**Exercise aim:** Which lines in the records below mention the word "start"? Copy each one out.

Collected data
::::

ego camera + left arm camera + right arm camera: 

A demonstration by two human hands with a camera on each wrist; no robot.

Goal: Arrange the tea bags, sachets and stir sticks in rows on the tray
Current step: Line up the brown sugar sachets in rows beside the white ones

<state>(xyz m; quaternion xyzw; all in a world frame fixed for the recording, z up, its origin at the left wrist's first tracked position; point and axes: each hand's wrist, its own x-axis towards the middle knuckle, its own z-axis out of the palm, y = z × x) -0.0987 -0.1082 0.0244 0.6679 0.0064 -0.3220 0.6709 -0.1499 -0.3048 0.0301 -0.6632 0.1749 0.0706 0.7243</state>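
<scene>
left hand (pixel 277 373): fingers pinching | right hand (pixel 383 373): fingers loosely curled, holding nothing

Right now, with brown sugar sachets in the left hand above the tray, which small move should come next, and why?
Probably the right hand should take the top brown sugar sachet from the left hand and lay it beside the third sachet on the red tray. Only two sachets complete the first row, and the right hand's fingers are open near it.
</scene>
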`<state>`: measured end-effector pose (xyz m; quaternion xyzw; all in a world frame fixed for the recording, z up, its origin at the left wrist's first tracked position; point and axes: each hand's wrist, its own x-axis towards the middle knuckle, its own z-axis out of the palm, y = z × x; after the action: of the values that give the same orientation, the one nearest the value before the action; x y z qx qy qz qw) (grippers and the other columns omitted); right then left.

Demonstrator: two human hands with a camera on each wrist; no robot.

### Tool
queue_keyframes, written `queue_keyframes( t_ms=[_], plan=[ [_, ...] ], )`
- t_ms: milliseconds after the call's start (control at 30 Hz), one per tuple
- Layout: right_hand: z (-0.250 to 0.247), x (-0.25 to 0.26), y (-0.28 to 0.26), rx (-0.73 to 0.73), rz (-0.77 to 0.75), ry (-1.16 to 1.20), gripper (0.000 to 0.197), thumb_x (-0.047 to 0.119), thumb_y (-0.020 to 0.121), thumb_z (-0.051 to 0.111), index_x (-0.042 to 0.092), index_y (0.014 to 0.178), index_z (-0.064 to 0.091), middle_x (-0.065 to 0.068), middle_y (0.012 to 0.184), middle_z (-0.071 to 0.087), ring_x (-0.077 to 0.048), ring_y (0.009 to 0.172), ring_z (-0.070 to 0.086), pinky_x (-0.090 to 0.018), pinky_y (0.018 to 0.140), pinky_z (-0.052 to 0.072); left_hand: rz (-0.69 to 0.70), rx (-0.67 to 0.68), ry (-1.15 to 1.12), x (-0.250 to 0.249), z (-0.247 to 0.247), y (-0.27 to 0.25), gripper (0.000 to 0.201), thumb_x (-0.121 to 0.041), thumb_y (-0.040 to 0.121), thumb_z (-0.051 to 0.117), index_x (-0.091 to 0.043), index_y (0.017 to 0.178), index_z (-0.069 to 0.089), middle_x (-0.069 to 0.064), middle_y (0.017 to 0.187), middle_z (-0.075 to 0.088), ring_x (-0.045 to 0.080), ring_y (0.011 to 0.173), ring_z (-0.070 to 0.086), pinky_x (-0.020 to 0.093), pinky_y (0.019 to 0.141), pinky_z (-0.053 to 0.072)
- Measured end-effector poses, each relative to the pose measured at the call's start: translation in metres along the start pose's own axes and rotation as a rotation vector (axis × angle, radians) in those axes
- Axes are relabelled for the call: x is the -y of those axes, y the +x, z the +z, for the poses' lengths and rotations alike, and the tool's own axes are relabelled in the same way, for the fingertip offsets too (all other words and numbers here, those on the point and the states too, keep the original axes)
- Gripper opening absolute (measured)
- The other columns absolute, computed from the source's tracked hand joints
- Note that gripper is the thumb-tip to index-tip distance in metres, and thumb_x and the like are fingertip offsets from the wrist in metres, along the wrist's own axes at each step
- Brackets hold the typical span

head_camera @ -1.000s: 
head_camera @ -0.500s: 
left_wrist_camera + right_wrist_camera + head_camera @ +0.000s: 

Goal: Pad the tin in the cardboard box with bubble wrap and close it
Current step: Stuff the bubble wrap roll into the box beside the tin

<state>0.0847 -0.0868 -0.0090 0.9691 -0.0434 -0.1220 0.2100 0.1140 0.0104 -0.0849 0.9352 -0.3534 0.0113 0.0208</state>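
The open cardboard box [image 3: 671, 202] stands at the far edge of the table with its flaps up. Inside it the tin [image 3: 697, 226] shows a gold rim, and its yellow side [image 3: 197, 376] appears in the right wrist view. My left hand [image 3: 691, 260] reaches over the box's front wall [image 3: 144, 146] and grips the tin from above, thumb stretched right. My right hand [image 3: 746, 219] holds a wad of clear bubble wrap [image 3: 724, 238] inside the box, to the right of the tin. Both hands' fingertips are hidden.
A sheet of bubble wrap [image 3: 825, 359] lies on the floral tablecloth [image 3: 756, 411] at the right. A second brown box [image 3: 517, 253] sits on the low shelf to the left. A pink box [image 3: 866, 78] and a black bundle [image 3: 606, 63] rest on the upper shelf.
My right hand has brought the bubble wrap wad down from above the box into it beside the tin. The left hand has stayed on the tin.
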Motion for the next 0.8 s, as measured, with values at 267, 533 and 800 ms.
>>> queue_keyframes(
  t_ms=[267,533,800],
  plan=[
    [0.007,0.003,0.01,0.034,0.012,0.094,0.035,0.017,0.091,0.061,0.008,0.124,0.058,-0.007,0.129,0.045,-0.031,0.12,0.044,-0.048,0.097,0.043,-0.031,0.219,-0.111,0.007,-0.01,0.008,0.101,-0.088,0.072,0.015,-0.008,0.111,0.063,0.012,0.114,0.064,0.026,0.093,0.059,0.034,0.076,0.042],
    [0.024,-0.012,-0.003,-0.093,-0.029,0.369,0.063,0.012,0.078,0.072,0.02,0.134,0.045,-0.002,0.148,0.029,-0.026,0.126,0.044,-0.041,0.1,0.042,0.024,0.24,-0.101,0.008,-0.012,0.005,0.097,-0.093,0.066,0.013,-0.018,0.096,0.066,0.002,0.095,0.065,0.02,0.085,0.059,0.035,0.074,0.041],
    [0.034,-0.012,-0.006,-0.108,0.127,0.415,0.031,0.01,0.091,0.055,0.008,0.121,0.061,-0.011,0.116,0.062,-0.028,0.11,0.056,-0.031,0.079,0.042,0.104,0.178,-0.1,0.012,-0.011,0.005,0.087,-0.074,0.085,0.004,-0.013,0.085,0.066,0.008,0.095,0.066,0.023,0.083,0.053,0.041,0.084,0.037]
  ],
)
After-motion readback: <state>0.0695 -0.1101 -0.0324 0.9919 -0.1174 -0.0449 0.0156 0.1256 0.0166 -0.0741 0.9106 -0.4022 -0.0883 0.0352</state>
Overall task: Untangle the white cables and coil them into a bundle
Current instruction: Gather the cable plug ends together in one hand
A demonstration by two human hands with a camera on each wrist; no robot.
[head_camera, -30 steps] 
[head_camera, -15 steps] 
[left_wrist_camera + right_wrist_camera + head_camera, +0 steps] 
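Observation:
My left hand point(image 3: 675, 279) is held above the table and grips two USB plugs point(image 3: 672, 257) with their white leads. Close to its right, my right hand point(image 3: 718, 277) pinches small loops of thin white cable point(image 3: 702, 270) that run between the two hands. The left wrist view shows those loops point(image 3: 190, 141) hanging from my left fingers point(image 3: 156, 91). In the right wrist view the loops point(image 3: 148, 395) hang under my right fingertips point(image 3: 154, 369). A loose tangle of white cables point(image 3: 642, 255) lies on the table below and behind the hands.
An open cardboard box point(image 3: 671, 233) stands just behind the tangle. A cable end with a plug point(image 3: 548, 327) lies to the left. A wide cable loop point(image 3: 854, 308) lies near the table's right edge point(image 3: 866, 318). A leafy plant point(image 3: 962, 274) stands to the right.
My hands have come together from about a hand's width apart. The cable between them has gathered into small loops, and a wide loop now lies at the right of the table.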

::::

**Answer space:**
- t_ms: milliseconds after the call's start (control at 30 Hz), one per tuple
- Measured end-effector poses, each relative to the pose measured at the call's start: translation in metres along the start pose's own axes and rotation as a rotation vector (axis × angle, radians) in those axes

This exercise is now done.